Préavis du congé triennal : six mois, c’est six mois !

 

 

Lorsqu’un locataire a la possibilité de résilier un bail commercial à une échéance triennale, le Code de commerce lui impose de respecter un « délai de préavis » s’il entend ainsi donner congé à son bailleur. Et ce, sans être négligeant, au vu d’un arrêt ! C’est-à-dire ?

 

Un locataire a « la faculté de donner congé à l’expiration d’une période triennale, au moins six mois à l’avance »(C. com. art. L 145-4, al. 2) . Cette faculté ne peut en principe être écartée par la clause contraire d’un bail, réputée non écrite (C. com. art. L 145-15) .

 

Sauf exceptions… La faculté ainsi reconnue au locataire peut être écartée pour tout bail conclu pour une durée supérieure à neuf ans, ou pour une location portant sur certains types de locaux : locaux monovalents, locaux à usage exclusif de bureaux, ou locaux de stockage (cf. notice).

 

 

Conseil. Pour écarter la faculté du locataire là où c’est possible, il faut d’emblée prévoir une clause appropriée dans un bail.

 

 

Où le préavis pose problème… Un locataire décide de donner congé par huissier pour le 30.09.2013, date d’une échéance triennale de son bail. Mais le bailleur relève que le congé lui a été signifié le 02.04.2013. Le congé ne pouvait, dès lors, produire effet au 30.09.2013, car le locataire n’a pas respecté le préavis de six mois, au vu de la règle de computation des délais fixée par l’article 641 du Code de procédure civile (cf. notice), qui s’applique au congé triennal (Cass. 3e civ. 03.07.2013 n° 12-17914) .

 

Une « prorogation » possible ? Le locataire oppose alors une règle générale de prorogation des délais (C. proc. civ. art. 642, al. 2) . Elle dispose qu’un délai « qui expirerait normalement un samedi, un dimanche ou un jour férié ou chômé est prorogé jusqu’au premier jour ouvrable suivant » . Le locataire explique avec subtilité que son congé, rédigé le vendredi 29.03.2013, n’a pu être signifié que le 02.04.2013, premier jour ouvrable utile, au vu du samedi, dimanche et lundi (de Pâques)…

 

Pas si vite !  La Cour de cassation vient de donner raison au bailleur, en soulignant que la règle de prorogation « ne s’applique que lorsqu’un acte ou une formalité doit être accompli avant l’expiration d’un délai » . Le congé du locataire, qui devait être donné six mois avant l’échéance triennale et prendre effet le 30 septembre d’une année, dernier jour de ce mois, devait être signifié au bailleur avant le dernier jour du mois de mars précédent, soit au plus tard le 31 mars (Cass. 3e civ. 08.03.2018 n° 17-11.312) .

 

Préavis non respecté = congé reporté !  Il a été jugé qu’un congé « délivré pour une date prématurée mais dans le délai de six mois avant l’expiration de la période triennale produit ses effets à la première échéance utile après cette délivrance »(Cass. 3e civ. 10.02.2015 n° 13-26403) . À ce titre, un bailleur de bonne foi peut ainsi réclamer les loyers dus jusqu’à la fin de la période triennale suivante.

 

 

Et s’il donne congé par LRAR ?

 

Vous avez dit LRAR ?  Depuis les lois Pinel/Macron (2014/2015), un locataire peut en passer par une LRAR pour donner un congé triennal.

 

Quid pour le délai de six mois ? Un texte précise que la « date de notification » à prendre en compte pour la LRAR « est celle de l’expédition de la lettre » côté locataire, mais celle « de première présentation de la lettre » côté bailleur (C. com. art.
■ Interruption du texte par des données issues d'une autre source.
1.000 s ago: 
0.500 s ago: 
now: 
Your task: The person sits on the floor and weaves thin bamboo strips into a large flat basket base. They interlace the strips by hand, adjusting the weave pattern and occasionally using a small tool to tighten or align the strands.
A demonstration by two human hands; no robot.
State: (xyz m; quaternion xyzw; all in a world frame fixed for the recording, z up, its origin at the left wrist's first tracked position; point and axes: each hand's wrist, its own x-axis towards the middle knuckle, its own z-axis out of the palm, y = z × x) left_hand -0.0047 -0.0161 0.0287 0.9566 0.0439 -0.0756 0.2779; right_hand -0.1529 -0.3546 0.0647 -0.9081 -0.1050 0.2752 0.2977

R 145-38) . C’est au vu de la date de première présentation que doit ainsi s’apprécier, à notre avis, le délai de six mois pour le préavis. Notons que si la LRAR ne peut être présentée, la « démarche doit être renouvelée » par acte d’huissier, par le locataire. C’est la date de l’acte d’huissier qu’il faut alors prendre en compte.

 

 

Conclusion : Un locataire, qui doit respecter un délai de préavis de six mois pour un congé triennal, ne peut se prévaloir de la prorogation des délais, prévue par le Code de procédure civile, pour les week-ends et jours fériés. Si le congé est notifié/signifié avec retard, un bailleur peut réclamer les loyers dus jusqu’à l’échéance suivante.